_EXERCISE PROMPT:_ Quote exactly and only this range of lines in the data below: the line that holds "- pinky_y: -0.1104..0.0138" to the line that holds "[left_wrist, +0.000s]", both included.

_EXTRACTED INFORMATION:_

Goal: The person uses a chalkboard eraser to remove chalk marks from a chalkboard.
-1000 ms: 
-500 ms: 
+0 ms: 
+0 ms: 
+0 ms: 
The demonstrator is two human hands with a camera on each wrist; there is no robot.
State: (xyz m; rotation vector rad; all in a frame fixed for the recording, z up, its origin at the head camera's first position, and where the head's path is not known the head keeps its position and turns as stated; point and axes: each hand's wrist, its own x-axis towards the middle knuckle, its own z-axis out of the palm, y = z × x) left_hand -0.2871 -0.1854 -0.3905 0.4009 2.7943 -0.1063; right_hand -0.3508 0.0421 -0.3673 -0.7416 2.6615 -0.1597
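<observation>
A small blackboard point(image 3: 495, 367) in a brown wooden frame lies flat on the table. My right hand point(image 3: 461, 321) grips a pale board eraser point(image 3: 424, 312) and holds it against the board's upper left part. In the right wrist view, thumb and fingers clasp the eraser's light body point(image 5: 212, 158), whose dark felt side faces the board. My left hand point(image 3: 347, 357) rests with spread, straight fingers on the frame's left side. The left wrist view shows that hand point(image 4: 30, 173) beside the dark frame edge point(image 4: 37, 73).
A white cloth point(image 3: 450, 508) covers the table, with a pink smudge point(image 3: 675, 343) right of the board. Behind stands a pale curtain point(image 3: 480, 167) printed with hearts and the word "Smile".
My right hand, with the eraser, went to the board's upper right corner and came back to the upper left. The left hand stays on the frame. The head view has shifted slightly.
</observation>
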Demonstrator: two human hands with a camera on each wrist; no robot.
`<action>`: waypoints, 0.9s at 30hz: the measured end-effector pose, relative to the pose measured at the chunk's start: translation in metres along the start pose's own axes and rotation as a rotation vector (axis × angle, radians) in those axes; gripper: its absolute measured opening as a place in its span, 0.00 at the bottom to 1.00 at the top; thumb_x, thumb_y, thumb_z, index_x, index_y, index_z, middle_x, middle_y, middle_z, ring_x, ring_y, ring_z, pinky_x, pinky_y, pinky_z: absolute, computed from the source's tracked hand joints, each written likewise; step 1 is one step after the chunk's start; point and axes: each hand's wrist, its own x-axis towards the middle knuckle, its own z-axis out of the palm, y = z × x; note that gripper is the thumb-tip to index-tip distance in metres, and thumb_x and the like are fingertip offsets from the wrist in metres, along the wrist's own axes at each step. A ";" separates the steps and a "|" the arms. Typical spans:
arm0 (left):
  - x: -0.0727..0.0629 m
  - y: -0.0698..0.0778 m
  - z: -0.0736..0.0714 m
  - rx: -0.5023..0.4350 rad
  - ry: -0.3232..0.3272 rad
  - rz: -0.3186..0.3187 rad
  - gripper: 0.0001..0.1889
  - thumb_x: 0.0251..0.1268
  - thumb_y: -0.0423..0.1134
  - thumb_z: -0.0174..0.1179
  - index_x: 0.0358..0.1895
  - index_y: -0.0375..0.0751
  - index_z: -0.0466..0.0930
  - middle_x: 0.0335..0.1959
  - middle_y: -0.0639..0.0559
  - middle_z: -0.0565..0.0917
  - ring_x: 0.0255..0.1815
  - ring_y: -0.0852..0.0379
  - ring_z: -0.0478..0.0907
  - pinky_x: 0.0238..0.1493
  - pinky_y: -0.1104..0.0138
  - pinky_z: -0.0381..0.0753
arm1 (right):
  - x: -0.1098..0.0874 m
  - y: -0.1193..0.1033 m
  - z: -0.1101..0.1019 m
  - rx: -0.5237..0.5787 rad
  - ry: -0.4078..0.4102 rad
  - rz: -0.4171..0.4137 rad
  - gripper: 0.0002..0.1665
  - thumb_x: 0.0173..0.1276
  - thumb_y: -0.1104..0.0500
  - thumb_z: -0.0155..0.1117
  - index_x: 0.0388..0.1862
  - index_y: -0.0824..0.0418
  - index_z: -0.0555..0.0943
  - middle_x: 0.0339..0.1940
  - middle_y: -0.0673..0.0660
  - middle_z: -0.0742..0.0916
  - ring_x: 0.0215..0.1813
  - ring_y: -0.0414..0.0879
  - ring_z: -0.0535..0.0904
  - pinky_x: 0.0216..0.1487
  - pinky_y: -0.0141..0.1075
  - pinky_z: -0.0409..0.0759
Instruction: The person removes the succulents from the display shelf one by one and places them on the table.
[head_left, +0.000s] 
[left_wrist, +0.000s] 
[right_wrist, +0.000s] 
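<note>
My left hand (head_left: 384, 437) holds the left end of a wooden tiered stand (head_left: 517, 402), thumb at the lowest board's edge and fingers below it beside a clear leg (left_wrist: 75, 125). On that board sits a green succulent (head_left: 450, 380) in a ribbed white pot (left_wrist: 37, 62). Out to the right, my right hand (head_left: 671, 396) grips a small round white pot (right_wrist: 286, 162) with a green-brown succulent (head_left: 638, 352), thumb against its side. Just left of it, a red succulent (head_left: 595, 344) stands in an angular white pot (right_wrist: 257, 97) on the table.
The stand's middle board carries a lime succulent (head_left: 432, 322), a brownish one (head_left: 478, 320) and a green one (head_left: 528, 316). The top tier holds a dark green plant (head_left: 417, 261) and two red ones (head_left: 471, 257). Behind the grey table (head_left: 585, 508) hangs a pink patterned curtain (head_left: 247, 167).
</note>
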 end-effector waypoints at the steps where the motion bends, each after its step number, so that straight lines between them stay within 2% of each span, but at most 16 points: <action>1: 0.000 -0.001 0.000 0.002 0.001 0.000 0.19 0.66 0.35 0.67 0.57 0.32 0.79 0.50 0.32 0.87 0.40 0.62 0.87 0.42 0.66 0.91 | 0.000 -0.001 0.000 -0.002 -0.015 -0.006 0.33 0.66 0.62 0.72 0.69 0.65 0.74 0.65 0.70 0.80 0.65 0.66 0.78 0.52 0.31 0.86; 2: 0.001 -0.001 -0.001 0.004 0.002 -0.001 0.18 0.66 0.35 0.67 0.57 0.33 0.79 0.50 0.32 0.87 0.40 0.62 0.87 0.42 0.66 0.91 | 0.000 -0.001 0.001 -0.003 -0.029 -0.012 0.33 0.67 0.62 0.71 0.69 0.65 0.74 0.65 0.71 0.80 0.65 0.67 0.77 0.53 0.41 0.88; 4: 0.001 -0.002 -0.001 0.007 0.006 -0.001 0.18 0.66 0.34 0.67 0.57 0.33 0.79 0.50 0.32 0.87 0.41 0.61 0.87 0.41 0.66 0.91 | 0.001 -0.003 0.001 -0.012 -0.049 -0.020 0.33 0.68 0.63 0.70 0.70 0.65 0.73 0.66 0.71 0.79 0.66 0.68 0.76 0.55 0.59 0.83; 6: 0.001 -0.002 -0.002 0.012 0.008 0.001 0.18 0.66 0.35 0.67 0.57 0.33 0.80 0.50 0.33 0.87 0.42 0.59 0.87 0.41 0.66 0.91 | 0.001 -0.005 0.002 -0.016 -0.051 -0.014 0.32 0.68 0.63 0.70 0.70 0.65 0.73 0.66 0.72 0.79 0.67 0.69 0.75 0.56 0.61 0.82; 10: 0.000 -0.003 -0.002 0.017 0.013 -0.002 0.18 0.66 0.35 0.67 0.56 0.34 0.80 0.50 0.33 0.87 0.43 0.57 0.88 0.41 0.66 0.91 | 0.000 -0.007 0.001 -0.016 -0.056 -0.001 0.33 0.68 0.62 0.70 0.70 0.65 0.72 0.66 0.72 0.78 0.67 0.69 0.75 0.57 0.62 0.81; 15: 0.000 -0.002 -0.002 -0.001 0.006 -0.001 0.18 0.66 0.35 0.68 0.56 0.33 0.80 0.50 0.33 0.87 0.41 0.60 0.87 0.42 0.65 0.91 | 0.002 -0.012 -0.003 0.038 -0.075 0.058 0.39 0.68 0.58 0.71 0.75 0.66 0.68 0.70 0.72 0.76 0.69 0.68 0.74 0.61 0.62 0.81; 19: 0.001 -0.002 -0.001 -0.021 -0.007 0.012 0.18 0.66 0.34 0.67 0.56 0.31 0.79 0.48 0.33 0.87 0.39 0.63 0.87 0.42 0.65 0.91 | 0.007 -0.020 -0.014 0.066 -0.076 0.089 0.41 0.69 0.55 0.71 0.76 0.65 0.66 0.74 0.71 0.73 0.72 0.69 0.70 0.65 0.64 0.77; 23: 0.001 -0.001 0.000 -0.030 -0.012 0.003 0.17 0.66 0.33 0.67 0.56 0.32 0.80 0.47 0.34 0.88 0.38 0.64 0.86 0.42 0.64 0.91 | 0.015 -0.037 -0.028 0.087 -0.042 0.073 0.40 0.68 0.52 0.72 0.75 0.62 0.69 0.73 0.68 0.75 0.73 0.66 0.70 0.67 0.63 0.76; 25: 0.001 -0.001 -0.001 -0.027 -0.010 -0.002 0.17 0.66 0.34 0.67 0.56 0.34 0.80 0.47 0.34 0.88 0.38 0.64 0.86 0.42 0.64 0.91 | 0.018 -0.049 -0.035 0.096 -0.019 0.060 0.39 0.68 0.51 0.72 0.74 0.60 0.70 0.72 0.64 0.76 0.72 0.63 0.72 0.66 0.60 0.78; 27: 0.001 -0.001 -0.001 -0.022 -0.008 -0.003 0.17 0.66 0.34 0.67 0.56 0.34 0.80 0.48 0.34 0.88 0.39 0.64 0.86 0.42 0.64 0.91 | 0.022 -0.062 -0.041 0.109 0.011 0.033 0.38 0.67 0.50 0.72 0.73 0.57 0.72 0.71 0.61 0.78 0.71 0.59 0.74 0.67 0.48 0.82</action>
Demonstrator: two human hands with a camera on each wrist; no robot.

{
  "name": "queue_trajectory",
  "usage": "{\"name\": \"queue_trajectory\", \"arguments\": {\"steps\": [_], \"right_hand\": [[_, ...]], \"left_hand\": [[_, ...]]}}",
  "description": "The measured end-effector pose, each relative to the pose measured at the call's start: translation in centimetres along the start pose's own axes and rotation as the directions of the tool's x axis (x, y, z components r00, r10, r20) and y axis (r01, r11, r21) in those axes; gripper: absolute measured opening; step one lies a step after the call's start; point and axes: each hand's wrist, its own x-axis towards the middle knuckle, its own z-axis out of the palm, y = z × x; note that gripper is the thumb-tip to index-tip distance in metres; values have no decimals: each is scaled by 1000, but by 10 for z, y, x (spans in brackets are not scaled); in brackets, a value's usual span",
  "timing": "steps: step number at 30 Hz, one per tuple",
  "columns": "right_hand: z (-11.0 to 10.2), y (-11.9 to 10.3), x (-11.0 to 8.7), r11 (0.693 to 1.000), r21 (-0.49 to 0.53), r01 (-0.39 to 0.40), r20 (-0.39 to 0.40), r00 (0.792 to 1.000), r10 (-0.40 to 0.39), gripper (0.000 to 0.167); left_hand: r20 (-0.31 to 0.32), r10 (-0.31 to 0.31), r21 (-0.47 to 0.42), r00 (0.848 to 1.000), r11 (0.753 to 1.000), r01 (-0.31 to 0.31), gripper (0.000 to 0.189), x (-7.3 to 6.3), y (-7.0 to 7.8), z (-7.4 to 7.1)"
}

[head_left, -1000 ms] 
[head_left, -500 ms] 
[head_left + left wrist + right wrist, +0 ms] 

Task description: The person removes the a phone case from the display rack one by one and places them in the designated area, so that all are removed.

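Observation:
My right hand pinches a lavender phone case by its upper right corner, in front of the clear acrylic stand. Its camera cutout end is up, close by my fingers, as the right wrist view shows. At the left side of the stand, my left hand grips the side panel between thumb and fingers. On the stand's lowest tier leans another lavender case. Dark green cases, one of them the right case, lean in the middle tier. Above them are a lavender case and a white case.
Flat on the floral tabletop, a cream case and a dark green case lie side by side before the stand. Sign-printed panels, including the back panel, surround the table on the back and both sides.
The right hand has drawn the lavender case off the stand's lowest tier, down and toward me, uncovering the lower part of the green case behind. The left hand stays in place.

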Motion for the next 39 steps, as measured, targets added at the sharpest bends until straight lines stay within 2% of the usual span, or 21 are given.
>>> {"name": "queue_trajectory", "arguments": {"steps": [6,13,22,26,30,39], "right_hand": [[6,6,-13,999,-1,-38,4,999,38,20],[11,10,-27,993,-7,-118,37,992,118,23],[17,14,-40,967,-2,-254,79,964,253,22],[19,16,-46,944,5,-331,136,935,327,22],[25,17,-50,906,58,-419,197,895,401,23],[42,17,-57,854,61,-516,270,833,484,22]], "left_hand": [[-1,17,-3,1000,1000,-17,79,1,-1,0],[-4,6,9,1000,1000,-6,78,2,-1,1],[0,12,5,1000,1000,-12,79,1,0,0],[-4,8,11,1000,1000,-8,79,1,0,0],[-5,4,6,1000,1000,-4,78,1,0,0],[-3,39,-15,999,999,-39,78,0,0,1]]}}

_TASK RESPONSE:_
  - pinky_y: -0.1104..0.0138
  - pinky_z: -0.0381..0.0753
arm1 (right):
  - x: -0.1098..0.0874 m
  - y: -0.1193..0.1033 m
  - z: -0.1101..0.1019 m
  - rx: -0.5237..0.5787 rad
  - ry: -0.4078..0.4102 rad
  - rz: -0.4171..0.4137 rad
  - gripper: 0.0002..0.1665
  - thumb_x: 0.0173..0.1276
  - thumb_y: -0.1104..0.0500
  - thumb_z: -0.0155..0.1117
  - index_x: 0.0388..0.1862
  - index_y: -0.0824..0.0418
  - index_z: -0.0555..0.0943
  - middle_x: 0.0339..0.1940
  - middle_y: -0.0673..0.0660
  - middle_z: -0.0742..0.0916
  - ring_x: 0.0215..0.1813
  - ring_y: -0.0414..0.0879
  - ring_z: -0.0535..0.0904
  - pinky_x: 0.0216..0.1487
  - pinky_y: -0.0141..0.1075
  - pinky_z: -0.0409..0.0759
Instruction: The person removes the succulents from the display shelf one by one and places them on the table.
[head_left, +0.000s] 
[left_wrist, +0.000s] 

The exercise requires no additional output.